Even though I would never have expected it
when I first agreed to go on a date with Patrick, I found myself getting
giddier and giddier, looking forward to our next night out together more and
more. I’d hoped that our third date together would end the same way our second
date had; but I could understand that he needed to put Landon first.

It was a slow day in the office—a lot of
the other parents had heard about the incident with Amie and some of them had
postponed or canceled their appointments. Patrick had had to cancel Landon’s
appointment, and while I’d been disappointed, I knew that it wasn’t because of
the attack; he’d mentioned that Landon had a last-minute event to get to at
school, some kind of end-of-semester award ceremony that he’d been invited to.

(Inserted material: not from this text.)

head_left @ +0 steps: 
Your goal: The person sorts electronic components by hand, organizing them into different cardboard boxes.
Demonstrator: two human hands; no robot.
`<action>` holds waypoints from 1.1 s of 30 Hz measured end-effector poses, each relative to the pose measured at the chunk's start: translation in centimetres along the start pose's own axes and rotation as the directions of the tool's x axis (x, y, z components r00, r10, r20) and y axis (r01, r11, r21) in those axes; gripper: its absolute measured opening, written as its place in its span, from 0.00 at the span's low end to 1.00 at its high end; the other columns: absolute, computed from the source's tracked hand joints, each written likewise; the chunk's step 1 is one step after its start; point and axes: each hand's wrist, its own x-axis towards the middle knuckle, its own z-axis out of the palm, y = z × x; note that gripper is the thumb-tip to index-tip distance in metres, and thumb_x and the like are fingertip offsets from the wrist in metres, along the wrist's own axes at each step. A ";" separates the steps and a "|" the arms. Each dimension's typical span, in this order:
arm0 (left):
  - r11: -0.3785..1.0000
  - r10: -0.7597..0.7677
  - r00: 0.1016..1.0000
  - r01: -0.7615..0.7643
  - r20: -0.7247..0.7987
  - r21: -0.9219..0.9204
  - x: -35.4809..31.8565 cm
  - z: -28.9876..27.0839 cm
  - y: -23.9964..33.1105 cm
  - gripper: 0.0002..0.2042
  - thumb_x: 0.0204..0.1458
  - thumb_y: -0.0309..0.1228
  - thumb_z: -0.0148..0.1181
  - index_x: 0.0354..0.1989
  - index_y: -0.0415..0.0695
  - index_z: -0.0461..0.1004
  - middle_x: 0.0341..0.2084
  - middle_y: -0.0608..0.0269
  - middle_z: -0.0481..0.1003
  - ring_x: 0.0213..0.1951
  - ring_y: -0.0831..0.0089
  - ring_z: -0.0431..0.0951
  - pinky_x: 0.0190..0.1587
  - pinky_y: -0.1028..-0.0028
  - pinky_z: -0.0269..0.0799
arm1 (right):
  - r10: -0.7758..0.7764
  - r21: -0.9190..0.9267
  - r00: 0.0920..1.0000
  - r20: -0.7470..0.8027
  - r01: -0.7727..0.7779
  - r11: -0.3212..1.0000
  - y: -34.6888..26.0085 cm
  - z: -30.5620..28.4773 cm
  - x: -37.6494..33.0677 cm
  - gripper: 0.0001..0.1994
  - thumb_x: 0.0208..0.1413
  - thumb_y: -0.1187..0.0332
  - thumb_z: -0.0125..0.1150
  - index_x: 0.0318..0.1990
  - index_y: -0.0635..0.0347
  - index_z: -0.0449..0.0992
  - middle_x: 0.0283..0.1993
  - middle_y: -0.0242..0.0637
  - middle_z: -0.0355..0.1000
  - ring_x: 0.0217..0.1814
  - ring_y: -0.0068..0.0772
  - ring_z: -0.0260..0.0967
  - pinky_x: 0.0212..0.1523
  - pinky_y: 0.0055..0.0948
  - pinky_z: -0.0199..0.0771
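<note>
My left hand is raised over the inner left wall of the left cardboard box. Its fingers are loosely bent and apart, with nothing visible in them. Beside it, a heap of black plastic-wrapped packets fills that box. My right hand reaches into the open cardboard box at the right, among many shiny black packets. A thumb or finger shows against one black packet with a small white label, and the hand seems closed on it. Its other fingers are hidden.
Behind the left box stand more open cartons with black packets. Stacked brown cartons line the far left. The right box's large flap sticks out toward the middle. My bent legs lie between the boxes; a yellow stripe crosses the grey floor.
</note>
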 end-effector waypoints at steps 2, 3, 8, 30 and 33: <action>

I looked around and made sure that no one
was watching me too intently. Anyone who wasn’t working with a patient or
talking to a parent was working on paperwork, just like I was pretending to do.
I reached into my desk drawer and took out my phone; almost as soon as Patrick
had called the office to cancel Landon’s appointment, he’d texted me to ask if
I wanted to plan our next date.

Somehow—I wasn’t sure how—word about my
dates with Patrick had gotten out. I thought maybe one of the other therapists
had seen me with him, or something like that. Amie had made a brief visit to the
office and had crowed that she just
knew
that I would end up falling for Patrick. So far no one was giving me a huge
amount of grief about it, but when Patrick’s cancelation had come in, Alice at
the front desk had given me a little grin and commented that she rather thought
I’d have already known that the man had to cancel.

How
does a trip to the ballet sound? I hear there’s a great production of
The
Nutcracker
going on.
I grinned to
myself at the text message from Patrick. We had never quite made up the date to
go see a play; a ballet was a good substitute for that. But I’d loved the
ice-skating so much—I wouldn’t have minded another casual date like that.

Maybe
we could do that,
I wrote back.
I love that ballet. But I loved ice-skating too. And didn’t you tell me
you wanted to bring Landon on a date with me sometime?
I thought to myself
that saying something like that was stupid; if Landon came with us I doubted
there’d be sex at the end of the night. But I wanted to keep my options as open
as possible until Patrick made a definitive offer of a date.

Maybe
a little closer to Christmas. Or after? We could go on a picnic, if you can get
free this weekend.
I giggled to myself, covering my mouth
with my hand to keep from being loud enough for someone to hear me. I thought
about the idea of a picnic in the middle of winter; it would be pretty, but it
could easily get really cold, and very wet.